Those are very good numbers for a Cat.3. Time to upgrade?


----------



## Wookiebiker (Sep 5, 2005)

nightfend said:


> Those are very good numbers for a Cat.3. Time to upgrade?


Nah, I'm old and not getting any younger...the Masters 1/2 guys are fast enough as it is


----------



## Argentius (Aug 26, 2004)

Thanks for sharing, again. 

I'm a great example of "watts per kilo isn't everything," I suppose! Still interesting to pretend-compare.

Though, Wookie probably saw me getting dropped by, was it Rathe, at that silly ride in Portland a couple of months ago? He got just out of sight with two other guys, then I took a wrong turn and ended up in the second group on College, then got stuck in no-mans land between those guys and the leaders, took ANOTHER wrong turn, and so forth.

Made me think "hey, in real races have a lead car!"

But, then, also "real races don't have this many hills and they are such a -production- to do!"


----------



## woodys737 (Dec 31, 2005)

Argentius said:


> Snip...
> @woodys, over what period of time were you able to generate ~4.5 w/kg?


Not 100% but I peaked in the middle of one month and did 4.4w/kg 6 weeks later on a climbing TT. I was injured shortly after that.


----------



## Argentius (Aug 26, 2004)

I mean, for how many minutes?



woodys737 said:


> Not 100% but I peaked in the middle of one month and did 4.4w/kg 6 weeks later on a climbing TT. I was injured shortly after that.


----------



## woodys737 (Dec 31, 2005)

Argentius said:


> I mean, for how many minutes?


All based on 20 minute FTP tests.

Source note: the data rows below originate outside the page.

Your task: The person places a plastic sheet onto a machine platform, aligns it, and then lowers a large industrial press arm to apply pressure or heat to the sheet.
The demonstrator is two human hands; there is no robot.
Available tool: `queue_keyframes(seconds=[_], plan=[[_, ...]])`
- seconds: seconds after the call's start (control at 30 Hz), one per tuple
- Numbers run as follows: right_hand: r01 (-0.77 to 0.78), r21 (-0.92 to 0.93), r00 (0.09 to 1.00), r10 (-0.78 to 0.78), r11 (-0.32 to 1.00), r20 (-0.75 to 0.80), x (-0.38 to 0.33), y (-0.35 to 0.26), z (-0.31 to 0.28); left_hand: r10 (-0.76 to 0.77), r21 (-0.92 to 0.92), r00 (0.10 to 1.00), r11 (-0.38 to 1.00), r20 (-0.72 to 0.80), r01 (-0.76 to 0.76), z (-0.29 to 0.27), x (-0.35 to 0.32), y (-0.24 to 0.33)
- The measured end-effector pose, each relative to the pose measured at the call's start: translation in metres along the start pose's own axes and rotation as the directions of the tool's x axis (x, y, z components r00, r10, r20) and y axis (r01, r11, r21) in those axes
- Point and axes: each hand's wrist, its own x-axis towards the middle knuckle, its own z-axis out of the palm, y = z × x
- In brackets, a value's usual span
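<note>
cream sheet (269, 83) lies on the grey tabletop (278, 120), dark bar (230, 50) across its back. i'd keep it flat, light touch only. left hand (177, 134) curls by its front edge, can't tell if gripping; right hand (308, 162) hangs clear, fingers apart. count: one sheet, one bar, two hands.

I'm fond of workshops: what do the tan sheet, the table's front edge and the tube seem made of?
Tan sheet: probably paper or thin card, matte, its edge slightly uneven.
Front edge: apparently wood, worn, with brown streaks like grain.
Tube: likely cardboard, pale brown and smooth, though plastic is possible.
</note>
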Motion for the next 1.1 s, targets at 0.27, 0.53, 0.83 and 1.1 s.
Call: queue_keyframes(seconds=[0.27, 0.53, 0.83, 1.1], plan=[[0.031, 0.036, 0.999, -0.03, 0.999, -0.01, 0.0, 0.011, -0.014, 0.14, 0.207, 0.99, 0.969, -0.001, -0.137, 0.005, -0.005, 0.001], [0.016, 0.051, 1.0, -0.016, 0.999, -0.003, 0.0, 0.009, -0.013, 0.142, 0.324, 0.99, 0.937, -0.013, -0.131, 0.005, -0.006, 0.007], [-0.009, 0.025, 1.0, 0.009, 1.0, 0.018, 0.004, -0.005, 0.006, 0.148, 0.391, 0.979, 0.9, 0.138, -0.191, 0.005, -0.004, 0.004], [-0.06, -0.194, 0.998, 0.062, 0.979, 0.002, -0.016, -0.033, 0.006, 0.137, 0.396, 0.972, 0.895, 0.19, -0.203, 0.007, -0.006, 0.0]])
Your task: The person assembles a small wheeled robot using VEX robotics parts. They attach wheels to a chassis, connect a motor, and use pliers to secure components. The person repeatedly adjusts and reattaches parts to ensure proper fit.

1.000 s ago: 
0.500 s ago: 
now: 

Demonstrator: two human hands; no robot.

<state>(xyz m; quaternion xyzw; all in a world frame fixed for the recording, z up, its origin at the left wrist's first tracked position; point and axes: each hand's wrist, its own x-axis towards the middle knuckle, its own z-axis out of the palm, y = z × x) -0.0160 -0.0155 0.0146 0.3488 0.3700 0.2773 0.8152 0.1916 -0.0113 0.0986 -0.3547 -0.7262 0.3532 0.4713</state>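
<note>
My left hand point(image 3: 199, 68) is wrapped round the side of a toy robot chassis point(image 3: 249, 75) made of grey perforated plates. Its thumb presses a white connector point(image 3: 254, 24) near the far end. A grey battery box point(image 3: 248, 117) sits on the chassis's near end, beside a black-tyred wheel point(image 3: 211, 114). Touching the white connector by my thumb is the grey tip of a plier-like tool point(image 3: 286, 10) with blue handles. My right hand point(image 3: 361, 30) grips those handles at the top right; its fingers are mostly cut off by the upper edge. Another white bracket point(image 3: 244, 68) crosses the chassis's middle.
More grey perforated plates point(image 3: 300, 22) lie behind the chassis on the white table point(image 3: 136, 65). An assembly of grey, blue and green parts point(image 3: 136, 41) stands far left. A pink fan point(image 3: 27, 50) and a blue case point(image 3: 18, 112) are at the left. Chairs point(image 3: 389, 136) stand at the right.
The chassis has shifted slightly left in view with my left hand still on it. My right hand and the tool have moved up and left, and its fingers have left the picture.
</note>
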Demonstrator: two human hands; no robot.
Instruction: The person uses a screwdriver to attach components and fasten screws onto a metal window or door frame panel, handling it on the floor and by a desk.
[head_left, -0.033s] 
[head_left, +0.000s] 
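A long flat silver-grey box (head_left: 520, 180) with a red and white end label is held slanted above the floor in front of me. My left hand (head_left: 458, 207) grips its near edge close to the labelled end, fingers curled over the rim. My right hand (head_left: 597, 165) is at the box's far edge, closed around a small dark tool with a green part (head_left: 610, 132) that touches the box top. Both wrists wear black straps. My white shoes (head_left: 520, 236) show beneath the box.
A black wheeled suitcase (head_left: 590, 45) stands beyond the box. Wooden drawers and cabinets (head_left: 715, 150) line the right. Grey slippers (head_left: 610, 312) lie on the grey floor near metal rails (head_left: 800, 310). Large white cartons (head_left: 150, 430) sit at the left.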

The uphill TT took just over 20 minutes as well. This was 2009 data.


----------



## chase196126 (Jan 4, 2008)

Usually for local P1/2 Utah races, peak power looks something like this: 
60 min: 280-310ish
20 min: 320-340
5 min:360-390
2 min: 430-500 
1 min: 500-600 
5 second: 1000-1200
Peak: 1250-1300

Peak power for stage 1 of Mt. Hood this year (sea level, coming from altitude)
60: 345
20: 393 (22 minute TT the next day at 370) 
10: 420
5: 430
Dont remember anything past that to be honest... My weight is 150-152 (68ish kilo) 

For most local races, I have found that you can do really well if you can maintain around 280-300 and put in some good 1-2 minute efforts around 400-450.


----------



## Argentius (Aug 26, 2004)

Thanks for the comparative pro-level feedback, Chase. 

I cannot do the kind of numbers you're talking, but, it makes me feel pretty comfortable for how little real training I've done for the last couple of seasons.

The local race numbers you mention are managable, but Hood, uffda, that was a hard race a few years back, and it STILL sounds hard. I haven't done more than 6w/kg for 5 minutes this season...





chase196126 said:


> Usually for local P1/2 Utah races, peak power looks something like this:
> 60 min: 280-310ish
> 20 min: 320-340
> 5 min:360-390
> ...


----------



## kbiker3111 (Nov 7, 2006)

Since everyone else is kicking in:

Bear Mountain '11. Combined cat 3/35+ field. 6th in the 3's, definitely the hardest race this year.

54 miles, 2.5 hrs, 300 watts NP, 400 watts for 9 minutes during the first climb. Natty champ Roger Aspholm road away from me (and everyone else) like I was standing still.

I'm a cat 3 who sucks at breakaways, is a decent climber and can win most field sprints. *edit* and I'm 185 lbs.


----------



## sdeeer (Aug 12, 2008)

My sprint is my strong suit. If it is a flat semi techinical crit, I'm good to go. I am working on getting to fully use my sprint now that I am a cat 3......(deffinately a bit more gassed at the end compared to the 4's). 

190lbs

Max power over this season
1721 for 1 sec
1542 for 5 sec
628 for 1 min
502 for 2 min
402 for 5 min
331 for 20 min
314 for 60 min

As you can see my power drops off quick. I am good and moving up in a feild but not that good at staying moved up in the final laps. But I have only done 3 cat 3 races and they were big regional ones with top 1/3 placings. Just out of the money (20 deep).


----------



## chase196126 (Jan 4, 2008)

Argentius said:


> Thanks for the comparative pro-level feedback, Chase.
> 
> I cannot do the kind of numbers you're talking, but, it makes me feel pretty comfortable for how little real training I've done for the last couple of seasons.
> 
> The local race numbers you mention are managable, but Hood, uffda, that was a hard race a few years back, and it STILL sounds hard. I haven't done more than 6w/kg for 5 minutes this season...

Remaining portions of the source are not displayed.